__Work to be completed__: Would you write out all of the data exactly as it appears below?
========
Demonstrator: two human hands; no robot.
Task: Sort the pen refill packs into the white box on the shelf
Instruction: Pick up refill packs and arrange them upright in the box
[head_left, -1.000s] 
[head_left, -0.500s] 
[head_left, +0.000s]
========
__Response area__:
Demonstrator: two human hands; no robot.
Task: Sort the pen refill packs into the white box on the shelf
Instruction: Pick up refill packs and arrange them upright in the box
[head_left, -1.000s] 
[head_left, -0.500s] 
[head_left, +0.000s]

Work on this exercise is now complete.